### Your objective
Leave the pictures out and quote every line from the start of the listing to the line with "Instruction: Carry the", inclusive.

### Provided material
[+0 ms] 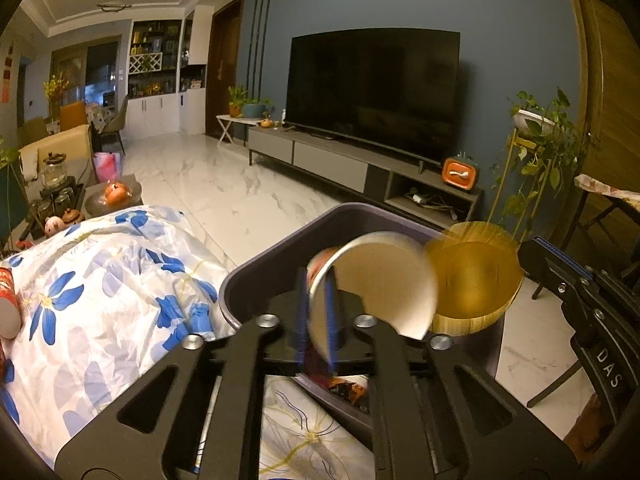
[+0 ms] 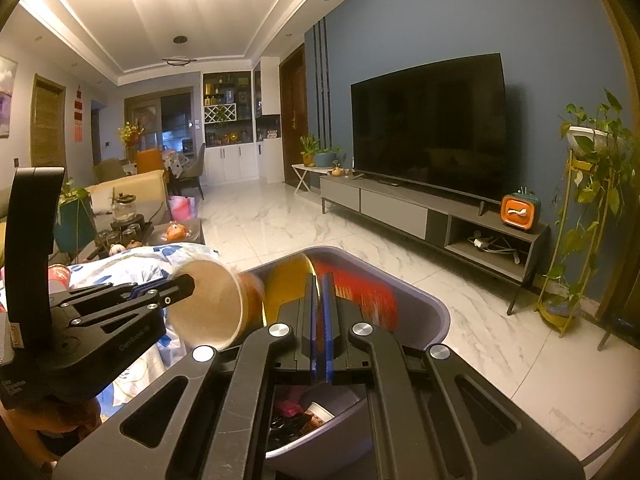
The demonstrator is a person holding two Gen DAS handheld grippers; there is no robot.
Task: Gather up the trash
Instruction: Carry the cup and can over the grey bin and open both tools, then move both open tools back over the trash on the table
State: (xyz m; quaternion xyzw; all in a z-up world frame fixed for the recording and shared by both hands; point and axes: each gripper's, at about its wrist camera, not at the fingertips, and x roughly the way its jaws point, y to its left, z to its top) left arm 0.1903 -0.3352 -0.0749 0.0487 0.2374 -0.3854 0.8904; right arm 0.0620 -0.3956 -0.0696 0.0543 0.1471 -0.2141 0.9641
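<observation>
My left gripper [image 1: 317, 312] is shut on the rim of a white paper cup [image 1: 384, 284], tilted over the grey-purple trash bin [image 1: 276, 256]. My right gripper [image 2: 319, 320] is shut on the rim of a gold-lined red cup [image 2: 360, 296], held over the same bin [image 2: 424, 304]. The gold cup also shows in the left wrist view [image 1: 472, 276], to the right of the white cup. The white cup [image 2: 208, 304] and the left gripper [image 2: 160, 292] show at the left of the right wrist view. Trash lies in the bin's bottom [image 2: 300, 416].
A table with a blue-flowered cloth [image 1: 100, 288] stands left of the bin, with a red cup [image 1: 8, 300] at its left edge. A TV cabinet [image 1: 360, 168] and a plant stand [image 1: 532, 168] stand across the marble floor. A chair [image 1: 592, 220] is at the right.
</observation>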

### Expected output
[+0 ms] 
[+0 ms] 
The demonstrator is a person holding two Gen DAS handheld grippers; there is no robot.
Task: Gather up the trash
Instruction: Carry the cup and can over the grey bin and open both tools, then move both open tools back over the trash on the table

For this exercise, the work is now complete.